◆ **WHAT THE TASK ASKS**
All of the data is to be written out again exactly, without the pictures.
--- COLLECTED DATA Enclosed Below ---
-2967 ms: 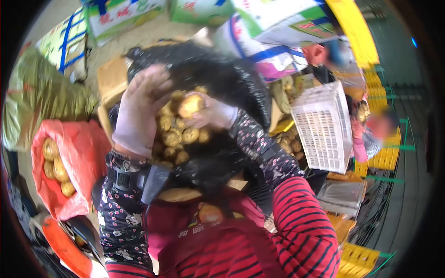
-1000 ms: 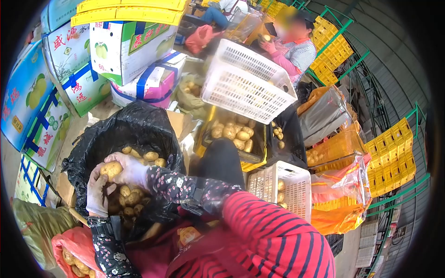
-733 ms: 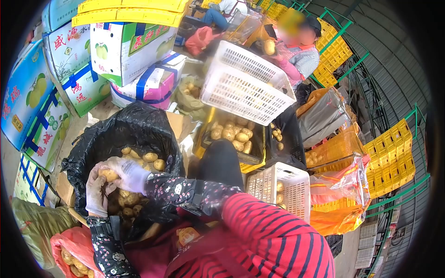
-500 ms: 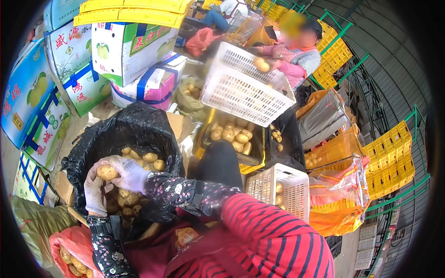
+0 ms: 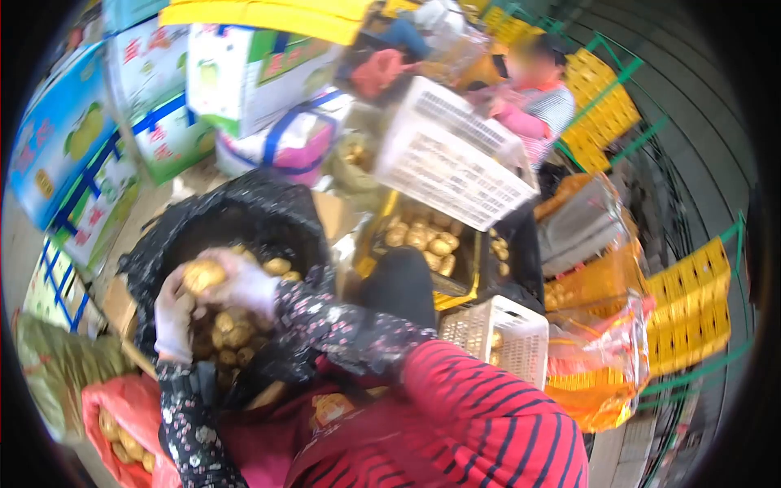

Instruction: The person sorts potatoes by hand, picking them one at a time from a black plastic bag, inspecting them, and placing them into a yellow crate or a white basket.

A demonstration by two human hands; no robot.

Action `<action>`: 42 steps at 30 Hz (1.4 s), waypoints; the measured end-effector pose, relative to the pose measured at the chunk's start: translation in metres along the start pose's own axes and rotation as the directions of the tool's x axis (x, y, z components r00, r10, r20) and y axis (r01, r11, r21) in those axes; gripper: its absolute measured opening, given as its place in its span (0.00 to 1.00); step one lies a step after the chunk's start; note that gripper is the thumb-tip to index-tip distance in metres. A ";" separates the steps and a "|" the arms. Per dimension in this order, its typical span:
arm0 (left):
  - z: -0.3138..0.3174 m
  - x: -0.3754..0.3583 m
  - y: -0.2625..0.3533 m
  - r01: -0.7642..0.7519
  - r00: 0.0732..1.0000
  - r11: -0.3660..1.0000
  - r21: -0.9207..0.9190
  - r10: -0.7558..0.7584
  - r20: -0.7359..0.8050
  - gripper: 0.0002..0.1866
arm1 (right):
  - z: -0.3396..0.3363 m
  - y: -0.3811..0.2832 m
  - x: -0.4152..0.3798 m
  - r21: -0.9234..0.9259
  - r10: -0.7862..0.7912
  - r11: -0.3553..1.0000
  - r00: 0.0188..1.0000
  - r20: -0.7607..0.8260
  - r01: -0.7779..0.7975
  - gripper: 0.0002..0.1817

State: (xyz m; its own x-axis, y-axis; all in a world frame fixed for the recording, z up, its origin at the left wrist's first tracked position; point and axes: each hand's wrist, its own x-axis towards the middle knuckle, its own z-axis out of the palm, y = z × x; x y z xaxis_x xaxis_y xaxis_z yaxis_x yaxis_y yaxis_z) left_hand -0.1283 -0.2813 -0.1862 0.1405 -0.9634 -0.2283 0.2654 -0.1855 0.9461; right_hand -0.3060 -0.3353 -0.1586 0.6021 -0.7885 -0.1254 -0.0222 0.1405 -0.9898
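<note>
One large potato (image 5: 204, 277) is held between my two gloved hands, above a container lined with a black plastic bag (image 5: 281, 195). My right hand (image 5: 249, 285) grips it from the right. Fingers of my left hand (image 5: 173, 319) close around its left side; the thumb is partly blurred. Under and behind my hands, several loose potatoes (image 5: 234, 328) lie inside the black bag.
A red sack of potatoes (image 5: 96, 398) is at lower left. Beyond my knee stand a yellow-edged crate of potatoes (image 5: 358, 262), a large white crate (image 5: 451, 167) and a smaller white crate (image 5: 525, 342). Stacked cartons (image 5: 61, 134) rise at left; a co-worker (image 5: 537, 106) sits opposite.
The view has shifted, so the surroundings appear further right. Both my hands still hold the potato over the bag, its face turned somewhat. The potato at the co-worker's hands is no longer visible.
</note>
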 end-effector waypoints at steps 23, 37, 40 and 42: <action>-0.005 -0.013 0.008 0.149 0.985 0.989 0.023 -0.146 -0.093 0.22 | -0.006 -0.002 -0.001 0.296 0.191 0.931 0.976 0.105 -0.214 0.26; -0.003 -0.015 -0.003 -0.037 0.997 0.998 -0.058 0.041 0.063 0.17 | 0.011 0.007 -0.007 0.148 -0.095 0.986 0.984 0.152 0.072 0.36; 0.001 -0.018 0.005 0.077 0.989 0.996 -0.038 -0.072 0.129 0.16 | 0.013 0.004 -0.006 0.128 -0.068 0.990 0.997 0.040 0.062 0.35; 0.006 -0.023 0.012 0.038 0.997 0.999 -0.033 -0.035 0.072 0.14 | -0.006 0.028 0.007 0.400 -0.037 0.916 0.999 0.039 0.018 0.21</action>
State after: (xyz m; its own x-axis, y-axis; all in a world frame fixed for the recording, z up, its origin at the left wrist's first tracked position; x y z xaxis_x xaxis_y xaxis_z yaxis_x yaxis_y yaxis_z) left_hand -0.1338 -0.2626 -0.1680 0.0617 -0.9677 -0.2444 0.3023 -0.2153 0.9286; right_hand -0.3067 -0.3407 -0.1878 0.6333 -0.7691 -0.0864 0.3099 0.3543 -0.8823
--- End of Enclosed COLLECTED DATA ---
◆ **WRITTEN ANSWER**
-2967 ms: 
-1000 ms: 
-733 ms: 
-500 ms: 
+0 ms: 

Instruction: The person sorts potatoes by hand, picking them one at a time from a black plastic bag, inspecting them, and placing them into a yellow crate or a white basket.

A demonstration by two human hands; no robot.

Action `<action>`: 42 steps at 30 Hz (1.4 s), waypoints; the measured end-effector pose, relative to the pose measured at the chunk's start: translation in metres along the start pose's own axes and rotation as the directions of the tool's x axis (x, y, z components r00, r10, r20) and y axis (r01, r11, r21) in those axes; gripper: its absolute measured opening, given as its place in its span (0.00 to 1.00); step one lies a step after the chunk's start; note that gripper is the thumb-tip to index-tip distance in metres. A ";" separates the steps and a "|" the arms. Per dimension in this order, its typical span:
arm0 (left):
  - z: -0.3138..0.3174 m
  - x: -0.3754..0.3583 m
  - y: -0.2625..0.3533 m
  - r01: -0.7642..0.7519
  - r00: 0.0732..1.0000
  - r11: -0.3660..1.0000
  - r21: -0.9207..0.9190
  - r10: -0.7558..0.7584
  - r20: -0.7359..0.8050
  - gripper: 0.0002..0.1866
arm1 (right):
  - z: -0.3396..0.3363 m
  - y: -0.3811..0.2832 m
  - x: -0.4152..0.3798 m
  - r21: -0.9234..0.9259
  - r10: -0.7862..0.7912
  - r11: -0.3553..1.0000
  - r00: 0.0188..1.0000
  - r20: -0.7607..0.8260
  - r01: -0.7779..0.7975
  - gripper: 0.0002..0.1817

State: (xyz m; its own x-axis, y-axis; all in a world frame fixed for the recording, z up, its origin at the left wrist's first tracked position; point and axes: each hand's wrist, its own x-axis towards the middle knuckle, its own z-axis out of the palm, y = z × x; x y z xaxis_x xaxis_y xaxis_z yaxis_x yaxis_y yaxis_z) left_hand -0.1283 -0.2813 -0.1862 0.1405 -0.9634 -0.2283 0.2654 -0.1855 0.9461; right_hand -0.3060 -0.3353 -0.1586 0.6021 -0.7885 -0.1254 -0.0222 0.1405 -0.9898
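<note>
One large potato (image 5: 204, 277) is held between my two gloved hands, above a container lined with a black plastic bag (image 5: 281, 195). My right hand (image 5: 249, 285) grips it from the right. Fingers of my left hand (image 5: 173, 319) close around its left side; the thumb is partly blurred. Under and behind my hands, several loose potatoes (image 5: 234, 328) lie inside the black bag.
A red sack of potatoes (image 5: 96, 398) is at lower left. Beyond my knee stand a yellow-edged crate of potatoes (image 5: 358, 262), a large white crate (image 5: 451, 167) and a smaller white crate (image 5: 525, 342). Stacked cartons (image 5: 61, 134) rise at left; a co-worker (image 5: 537, 106) sits opposite.
The view has shifted, so the surroundings appear further right. Both my hands still hold the potato over the bag, its face turned somewhat. The potato at the co-worker's hands is no longer visible.
</note>
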 end-effector waypoints at steps 23, 37, 40 and 42: <action>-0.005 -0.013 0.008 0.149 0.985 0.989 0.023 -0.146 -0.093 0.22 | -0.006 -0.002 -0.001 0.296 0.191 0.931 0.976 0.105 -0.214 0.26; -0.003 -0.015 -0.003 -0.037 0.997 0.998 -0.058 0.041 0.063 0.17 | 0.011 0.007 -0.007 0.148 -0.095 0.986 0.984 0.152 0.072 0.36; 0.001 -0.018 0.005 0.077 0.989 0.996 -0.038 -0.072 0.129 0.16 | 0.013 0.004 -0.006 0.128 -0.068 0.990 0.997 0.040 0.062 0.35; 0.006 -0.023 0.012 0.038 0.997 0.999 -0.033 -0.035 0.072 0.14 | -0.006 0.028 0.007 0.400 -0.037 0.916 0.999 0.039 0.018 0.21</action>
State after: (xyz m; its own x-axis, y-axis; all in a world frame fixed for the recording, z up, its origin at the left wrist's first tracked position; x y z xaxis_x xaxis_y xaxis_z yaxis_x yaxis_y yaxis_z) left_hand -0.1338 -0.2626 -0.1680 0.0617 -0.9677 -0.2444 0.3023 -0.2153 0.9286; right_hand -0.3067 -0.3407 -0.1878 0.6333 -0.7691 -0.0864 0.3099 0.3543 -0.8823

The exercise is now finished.